Work task ->
All entries below are to be reproduced precisely as they stand, without the pictures.

(Data excerpts)
☆ ☆ ☆ ☆ ☆ ☆ ☆

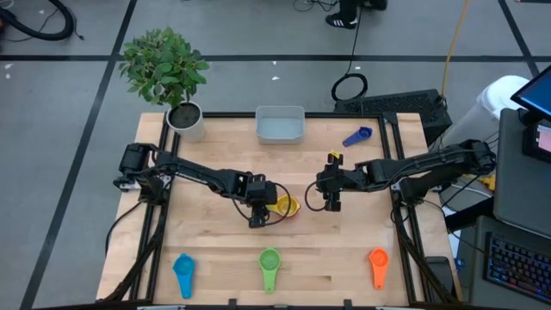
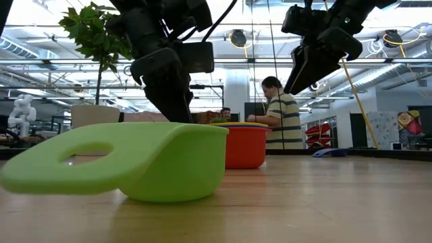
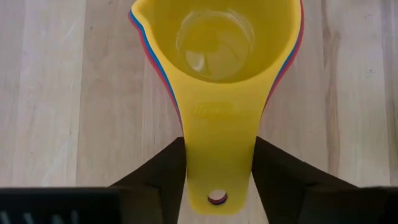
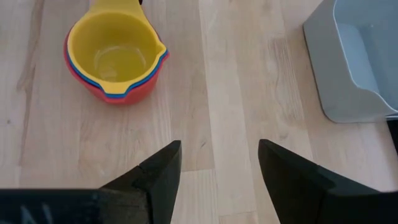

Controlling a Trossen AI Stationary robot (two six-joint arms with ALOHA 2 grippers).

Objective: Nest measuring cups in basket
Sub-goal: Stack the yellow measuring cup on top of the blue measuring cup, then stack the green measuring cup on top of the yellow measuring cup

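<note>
A nested stack of measuring cups [image 1: 285, 207], yellow inside dark blue inside red, stands on its base at mid-table [image 2: 243, 145]. My left gripper [image 3: 219, 168] is at the stack's handle [image 1: 267, 210], shut on it. My right gripper [image 4: 219, 149] hangs open above bare table just right of the stack [image 1: 331, 196]. The light blue cup [image 1: 183, 271], green cup [image 1: 269, 265] and orange cup [image 1: 377, 265] lie along the near edge. A dark blue cup [image 1: 358, 136] lies right of the pale basket [image 1: 280, 125] at the far edge. My left gripper pinches the stack's yellow handle [image 3: 217, 124] between its two fingers [image 3: 165, 174], one on each long edge, near the handle's free end with the hole. The fingers come from above, pointing down. The stack stands upright on the table.
A potted plant [image 1: 188, 120] stands at the far left corner. The green cup [image 2: 135, 162] fills the low view's foreground. Bare wood lies between the stack and the basket. A person [image 2: 280, 115] stands in the room beyond the table.
</note>
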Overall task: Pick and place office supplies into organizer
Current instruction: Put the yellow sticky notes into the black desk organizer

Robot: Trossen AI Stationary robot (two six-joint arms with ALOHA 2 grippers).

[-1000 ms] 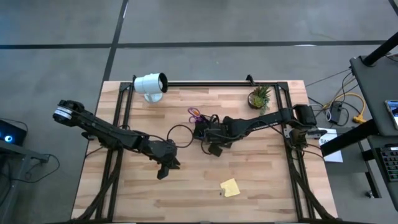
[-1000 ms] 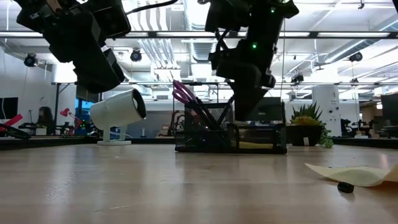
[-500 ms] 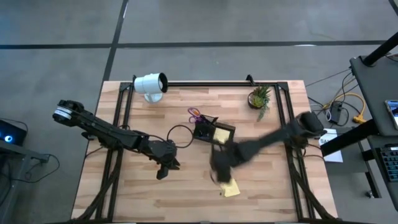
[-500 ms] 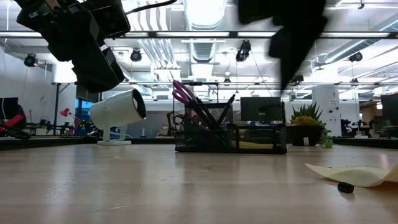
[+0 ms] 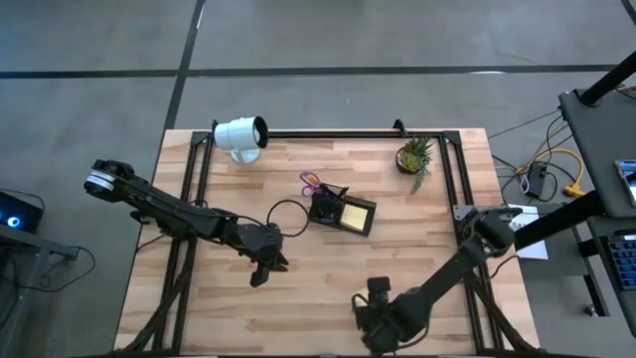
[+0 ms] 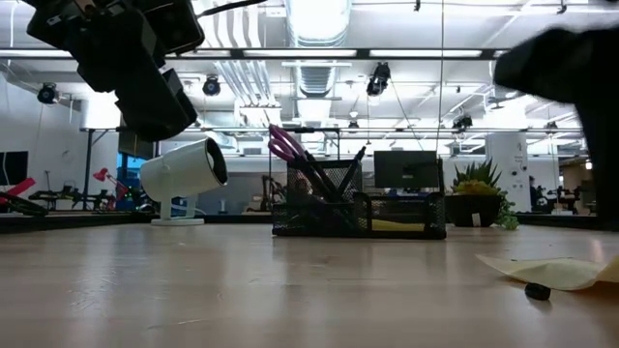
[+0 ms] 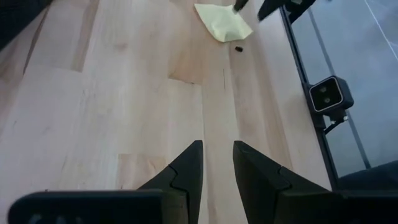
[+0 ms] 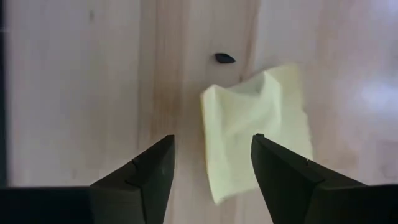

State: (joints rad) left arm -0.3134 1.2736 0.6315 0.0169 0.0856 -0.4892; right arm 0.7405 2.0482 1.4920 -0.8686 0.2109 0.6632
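Right gripper (image 8: pixel 211 171) is hanging with its fingers spread, grasping nothing, directly over the loose yellow sticky note (image 8: pixel 255 134), which is lying rumpled well away from the black mesh organizer (image 5: pixel 340 212), toward the table's near edge; a tiny dark clip (image 8: pixel 225 58) is sitting just beside that note. Purple-handled scissors (image 6: pixel 287 145) and pens are already standing in the organizer, and a yellow pad (image 5: pixel 354 215) is lying in its low compartment, so judging by this only the note and clip are remaining. Left gripper (image 7: pixel 216 167) is waiting beside the organizer, fingers narrowly parted and empty. No readable writing or brand is showing anywhere.
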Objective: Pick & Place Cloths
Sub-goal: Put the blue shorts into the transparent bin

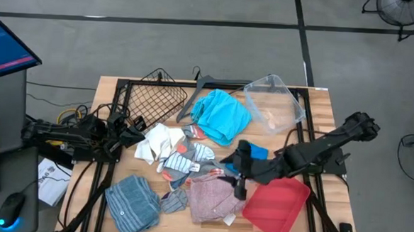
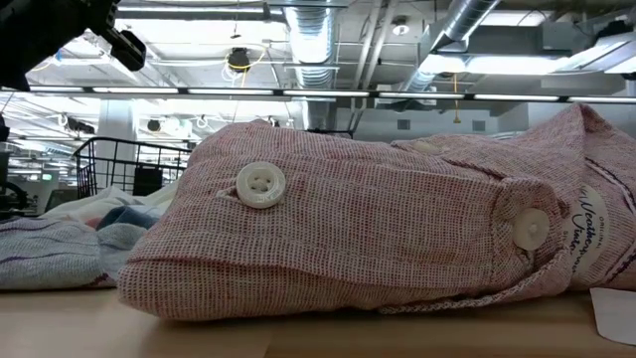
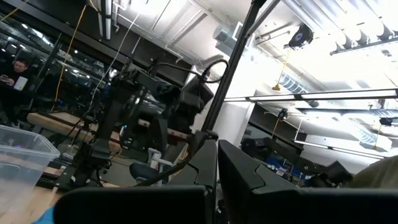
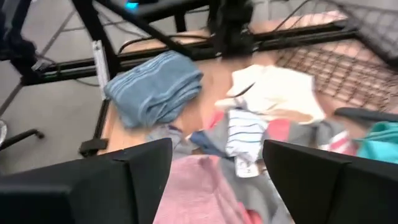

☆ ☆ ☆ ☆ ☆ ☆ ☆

Exercise output ->
Controlling a Trossen AI Stationary robot (two six-joint arms with ALOHA 2 grippers).

Objective: Nest measuring cups in basket
Sub-goal: Stack the yellow measuring cup on top of the blue measuring cup, then stack the green measuring cup on top of the yellow measuring cup

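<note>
A nested stack of measuring cups [image 1: 285, 207], yellow inside dark blue inside red, stands on its base at mid-table [image 2: 243, 145]. My left gripper [image 3: 219, 168] is at the stack's handle [image 1: 267, 210], shut on it. My right gripper [image 4: 219, 149] hangs open above bare table just right of the stack [image 1: 331, 196]. The light blue cup [image 1: 183, 271], green cup [image 1: 269, 265] and orange cup [image 1: 377, 265] lie along the near edge. A dark blue cup [image 1: 358, 136] lies right of the pale basket [image 1: 280, 125] at the far edge. My left gripper pinches the stack's yellow handle [image 3: 217, 124] between its two fingers [image 3: 165, 174], one on each long edge, near the handle's free end with the hole. The fingers come from above, pointing down. The stack stands upright on the table.
A potted plant [image 1: 188, 120] stands at the far left corner. The green cup [image 2: 135, 162] fills the low view's foreground. Bare wood lies between the stack and the basket. A person [image 2: 280, 115] stands in the room beyond the table.
</note>
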Overall task: Pick and place office supplies into organizer
Current instruction: Put the yellow sticky notes into the black desk organizer

Robot: Trossen AI Stationary robot (two six-joint arms with ALOHA 2 grippers).

[-1000 ms] 
[-1000 ms] 
[-500 ms] 
[-500 ms] 
[+0 ms] 
[+0 ms] 
[+0 ms] 
[+0 ms] 

State: (joints rad) left arm -0.3134 1.2736 0.6315 0.0169 0.0856 -0.4892; right arm 0.7405 2.0482 1.4920 -0.8686 0.2109 0.6632
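Right gripper (image 8: pixel 211 171) is hanging with its fingers spread, grasping nothing, directly over the loose yellow sticky note (image 8: pixel 255 134), which is lying rumpled well away from the black mesh organizer (image 5: pixel 340 212), toward the table's near edge; a tiny dark clip (image 8: pixel 225 58) is sitting just beside that note. Purple-handled scissors (image 6: pixel 287 145) and pens are already standing in the organizer, and a yellow pad (image 5: pixel 354 215) is lying in its low compartment, so judging by this only the note and clip are remaining. Left gripper (image 7: pixel 216 167) is waiting beside the organizer, fingers narrowly parted and empty. No readable writing or brand is showing anywhere.
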Objective: Pick & Place Cloths
Sub-goal: Put the blue shorts into the transparent bin

No additional output is required.